* [Aim of the exercise]: Where the material below has a line containing "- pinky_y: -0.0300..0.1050", start repeating exactly, and keep going through the line containing "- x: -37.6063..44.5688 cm", with no other lines.
─── Exercise materials
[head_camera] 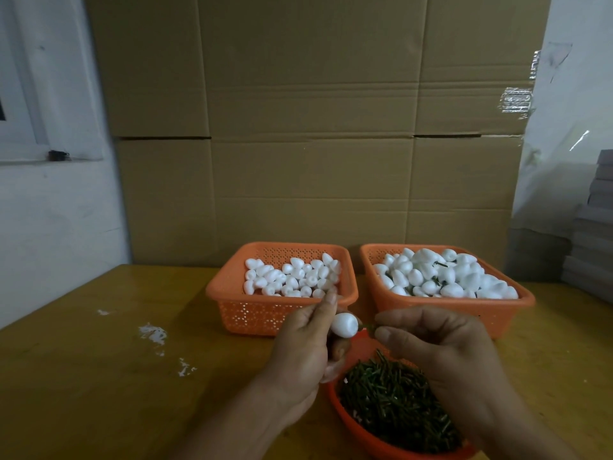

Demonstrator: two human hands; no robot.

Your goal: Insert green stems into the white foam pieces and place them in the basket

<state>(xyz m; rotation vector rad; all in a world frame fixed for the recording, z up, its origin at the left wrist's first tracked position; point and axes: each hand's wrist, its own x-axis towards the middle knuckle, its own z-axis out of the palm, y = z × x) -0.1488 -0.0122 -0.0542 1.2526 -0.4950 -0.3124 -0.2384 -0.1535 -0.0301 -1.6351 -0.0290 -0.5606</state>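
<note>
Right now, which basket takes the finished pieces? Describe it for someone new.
Two orange baskets sit on the table before the cardboard wall. It is the right basket, heaped high with foam pieces. Unlike the left basket, green stems poke out between its pieces.

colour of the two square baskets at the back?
Orange, both the left basket and the right basket, with perforated walls; head view.

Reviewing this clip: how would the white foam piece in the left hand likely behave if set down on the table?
The foam piece looks egg-shaped and smooth, so it would probably roll. It is likely very light: the left hand pinches it with fingertips alone. Being foam that a stem goes into, it probably dents easily.
</note>
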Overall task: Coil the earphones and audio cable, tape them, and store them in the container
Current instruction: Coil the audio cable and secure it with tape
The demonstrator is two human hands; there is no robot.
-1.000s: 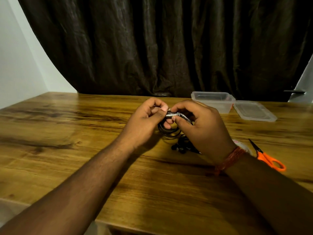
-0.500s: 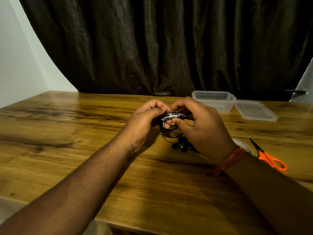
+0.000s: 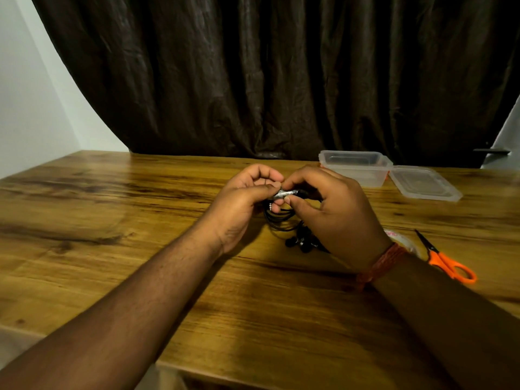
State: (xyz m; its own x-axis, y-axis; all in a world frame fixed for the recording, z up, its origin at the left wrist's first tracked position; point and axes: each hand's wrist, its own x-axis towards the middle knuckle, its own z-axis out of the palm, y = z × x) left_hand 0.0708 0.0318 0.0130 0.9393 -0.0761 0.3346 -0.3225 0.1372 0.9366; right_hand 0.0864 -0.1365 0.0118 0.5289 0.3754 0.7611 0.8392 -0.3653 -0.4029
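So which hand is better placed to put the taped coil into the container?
Probably the right hand. The open container stands on the right side of the table, just beyond that hand, which already pinches the coil. The left hand would have to cross over.

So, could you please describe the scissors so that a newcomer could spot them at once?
Start at the wooden table and go to its right side, past the person's right hand. The scissors lie flat there beside a tape roll; their bright orange handles are unique among the clear plastic nearby.
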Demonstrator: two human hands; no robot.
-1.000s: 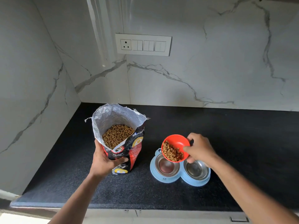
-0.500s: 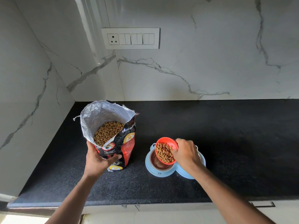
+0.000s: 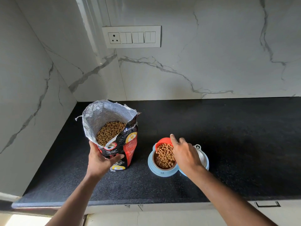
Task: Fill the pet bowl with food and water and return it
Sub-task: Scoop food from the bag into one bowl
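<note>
A light blue double pet bowl [image 3: 160, 172] with two steel cups sits on the black counter. My right hand [image 3: 185, 155] grips a red scoop [image 3: 162, 141], tipped steeply over the left cup, and brown kibble [image 3: 165, 156] spills from it into that cup. The right steel cup [image 3: 202, 158] is mostly hidden behind my hand. To the left stands an open black and red food bag [image 3: 128, 144] with a silver lining, kibble showing inside. My left hand [image 3: 101, 159] holds the bag's front near its lower half.
The black speckled counter [image 3: 228, 144] stretches to the right. Marble walls close the back and the left side. A white switch panel [image 3: 131, 36] is on the back wall. The counter's front edge [image 3: 48, 203] runs below my arms.
My right hand has tipped the red scoop further over the left cup, and kibble now pours into it. My left hand keeps holding the bag.
</note>
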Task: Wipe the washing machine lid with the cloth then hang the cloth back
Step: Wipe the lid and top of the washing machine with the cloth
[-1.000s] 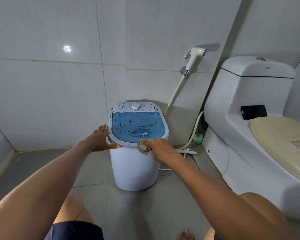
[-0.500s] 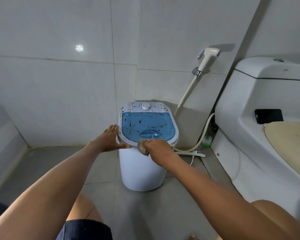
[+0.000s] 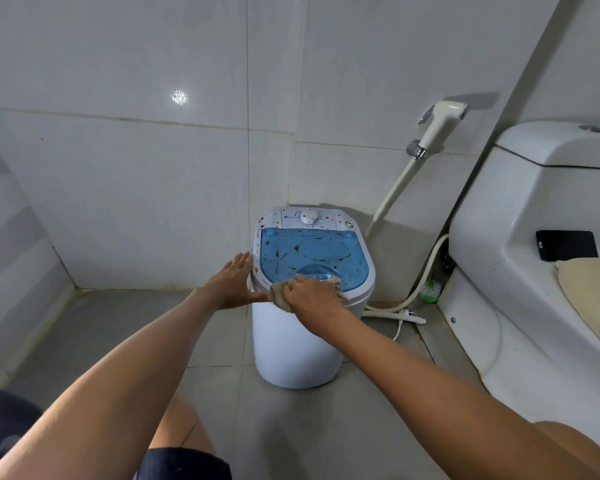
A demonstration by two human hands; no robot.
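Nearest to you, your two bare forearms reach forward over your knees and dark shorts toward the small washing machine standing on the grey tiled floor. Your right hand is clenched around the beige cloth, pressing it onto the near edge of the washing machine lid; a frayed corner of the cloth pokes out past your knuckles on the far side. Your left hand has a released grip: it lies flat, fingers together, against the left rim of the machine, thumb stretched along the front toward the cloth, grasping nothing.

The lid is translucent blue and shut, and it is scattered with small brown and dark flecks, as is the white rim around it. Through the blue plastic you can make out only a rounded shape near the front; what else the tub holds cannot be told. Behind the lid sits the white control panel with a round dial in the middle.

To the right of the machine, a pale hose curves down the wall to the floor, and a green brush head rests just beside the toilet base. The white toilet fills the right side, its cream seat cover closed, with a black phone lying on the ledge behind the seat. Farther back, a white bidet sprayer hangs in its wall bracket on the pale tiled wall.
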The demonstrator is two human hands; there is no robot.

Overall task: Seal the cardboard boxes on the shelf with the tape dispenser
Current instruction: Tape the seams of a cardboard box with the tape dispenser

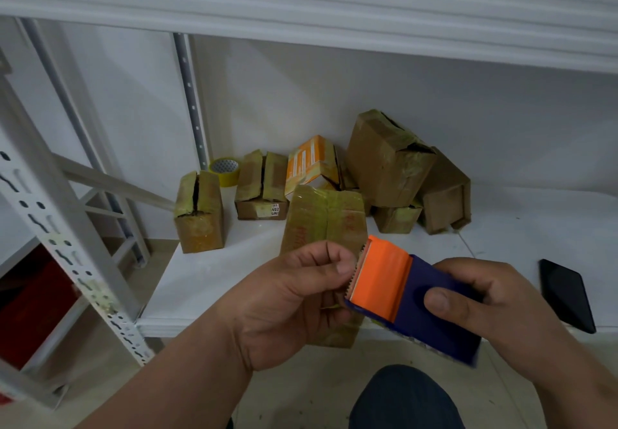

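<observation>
A person's two hands meet low in the view, in front of a white metal shelf (207,281). The right hand (495,305), at about 4 o'clock, grips a tape dispenser (411,301) with a dark blue body and an orange front, thumb pressed on its top face. The left hand (291,301), at about 7 o'clock, has its fingers curled and its thumb and forefinger pinched at the dispenser's toothed edge, apparently on the tape end, though the tape itself is too thin to make out. Just behind the hands, at the shelf's front edge, stands a cardboard box (324,218) wrapped in yellowish tape; the hands partly hide it. Further back on the shelf sit more boxes: one with a split top (199,211) at 9 o'clock, one bearing a label (261,191) behind the centre, an orange and white one (311,164) tilted beside it, and a larger brown pile (408,171) leaning together at 2 o'clock. A tape roll (224,171) lies near the back wall at 10 o'clock. A black phone (567,295) rests flat on the shelf at 3 o'clock. A dark trouser knee (404,398) shows at 6 o'clock.
</observation>
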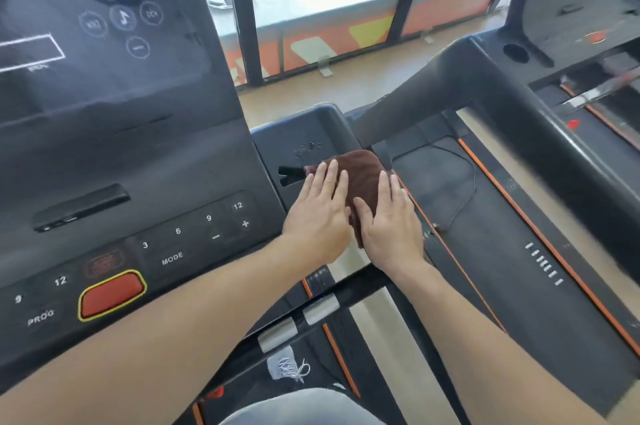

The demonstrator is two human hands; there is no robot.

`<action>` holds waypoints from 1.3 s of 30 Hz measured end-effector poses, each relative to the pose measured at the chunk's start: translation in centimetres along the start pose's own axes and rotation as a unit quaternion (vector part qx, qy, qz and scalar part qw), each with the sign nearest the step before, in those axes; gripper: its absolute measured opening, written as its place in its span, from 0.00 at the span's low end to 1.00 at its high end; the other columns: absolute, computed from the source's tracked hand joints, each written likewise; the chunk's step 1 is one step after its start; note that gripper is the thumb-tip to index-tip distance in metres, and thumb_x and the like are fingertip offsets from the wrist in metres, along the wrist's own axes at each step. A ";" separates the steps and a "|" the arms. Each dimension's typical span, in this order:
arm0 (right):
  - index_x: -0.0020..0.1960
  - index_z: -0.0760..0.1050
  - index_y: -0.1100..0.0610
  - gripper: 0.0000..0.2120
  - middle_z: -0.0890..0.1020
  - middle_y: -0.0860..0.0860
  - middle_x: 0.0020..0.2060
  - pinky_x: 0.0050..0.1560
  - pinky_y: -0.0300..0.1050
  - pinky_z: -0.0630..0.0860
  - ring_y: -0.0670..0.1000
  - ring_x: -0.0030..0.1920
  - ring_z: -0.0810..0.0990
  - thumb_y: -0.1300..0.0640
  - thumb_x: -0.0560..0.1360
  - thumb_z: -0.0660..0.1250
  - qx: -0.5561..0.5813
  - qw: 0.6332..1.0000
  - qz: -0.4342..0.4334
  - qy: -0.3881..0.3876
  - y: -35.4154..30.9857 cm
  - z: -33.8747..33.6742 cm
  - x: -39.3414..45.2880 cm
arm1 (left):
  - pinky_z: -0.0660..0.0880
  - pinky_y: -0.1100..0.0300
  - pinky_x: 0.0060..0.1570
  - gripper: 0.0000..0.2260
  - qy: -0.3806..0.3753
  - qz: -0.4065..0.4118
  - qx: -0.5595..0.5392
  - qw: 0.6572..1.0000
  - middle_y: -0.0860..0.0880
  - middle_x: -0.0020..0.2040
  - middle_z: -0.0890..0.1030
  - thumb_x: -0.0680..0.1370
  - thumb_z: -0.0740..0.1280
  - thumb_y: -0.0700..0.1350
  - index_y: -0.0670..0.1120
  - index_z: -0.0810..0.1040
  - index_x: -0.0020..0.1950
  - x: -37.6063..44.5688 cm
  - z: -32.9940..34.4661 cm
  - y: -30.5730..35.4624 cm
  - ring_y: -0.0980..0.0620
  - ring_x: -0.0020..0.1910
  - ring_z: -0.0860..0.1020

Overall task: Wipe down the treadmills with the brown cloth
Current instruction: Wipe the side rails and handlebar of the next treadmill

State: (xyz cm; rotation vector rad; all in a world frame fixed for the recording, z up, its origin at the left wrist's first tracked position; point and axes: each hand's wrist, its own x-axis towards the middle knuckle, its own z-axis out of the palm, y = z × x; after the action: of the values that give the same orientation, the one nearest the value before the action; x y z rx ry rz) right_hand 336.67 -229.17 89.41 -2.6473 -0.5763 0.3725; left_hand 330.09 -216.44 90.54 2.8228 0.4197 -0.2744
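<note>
The brown cloth (363,175) lies bunched on the right-hand tray of the treadmill console (104,147), just right of the button panel. My left hand (320,213) lies flat with straight fingers on the cloth's left side. My right hand (391,227) lies flat on its right side, fingers straight and pointing forward. Both palms press down on the cloth, which shows between and beyond the fingers. Water droplets (308,147) speckle the tray just ahead of the cloth.
A second treadmill (519,216) with orange-edged belt stands to the right, its thick grey handrail (519,106) running diagonally. A black handlebar with silver sensors (301,317) crosses below my wrists. A red stop button (110,294) sits on the console. Windows lie ahead.
</note>
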 end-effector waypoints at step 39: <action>0.82 0.60 0.53 0.31 0.60 0.53 0.82 0.80 0.66 0.53 0.55 0.83 0.53 0.39 0.84 0.47 -0.122 0.947 -0.290 0.057 -0.9 1.4 5.7 | 0.48 0.53 0.81 0.26 0.386 -0.109 -0.200 0.894 0.46 0.78 0.67 0.81 0.60 0.32 0.43 0.64 0.79 1.1 0.5 -1.0 0.50 0.81 0.58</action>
State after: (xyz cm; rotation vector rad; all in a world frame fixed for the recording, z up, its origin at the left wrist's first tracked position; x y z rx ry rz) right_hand 340.95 -225.41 87.62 -2.5351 -1.3855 -0.0325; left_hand 330.73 -215.35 89.58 2.3551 0.8372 0.8321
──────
* [Finished task]:
  - pinky_y: -0.0300..0.1050
  - pinky_z: -0.0630..0.0860
  - ring_y: -0.0670..0.1000
  - ring_x: -0.0030..0.1920
  - ring_z: -0.0810..0.0990
  - thumb_y: -0.1300..0.0640
  - thumb_x: -0.0560..0.1360
  - thumb_z: -0.0660..0.1250
  - qx: -0.5561..0.5813
  - qw: 0.6332..1.0000
  - qz: -0.4342..0.4334
  - qy: -0.3881..0.3876
  - y: -35.4154..30.9857 cm
  - z: -33.8747..33.6742 cm
  - x: -39.3414..45.2880 cm
arm1 (left):
  - pinky_z: -0.0660..0.0880
  - pinky_y: -0.1100..0.0300
  - pinky_x: 0.0060..0.1570
  - gripper: 0.0000..0.2260
  - qy: -0.3806..0.3753
  - qz: -0.4065..0.4118
  - qx: -0.5595..0.5392
  - qw: 0.6572..1.0000
  - middle_y: -0.0860..0.0880
  - middle_x: -0.0020..0.2040
  - middle_z: -0.0890..0.1030
  - thumb_x: -0.0680..0.1370
  - thumb_z: -0.0740..0.1280
  - thumb_y: -0.0700..0.1350
  - index_y: -0.0670..0.1120
  - index_z: -0.0810..0.1040
  - index_x: -0.0020..0.1950
  - x: -37.6063..44.5688 cm

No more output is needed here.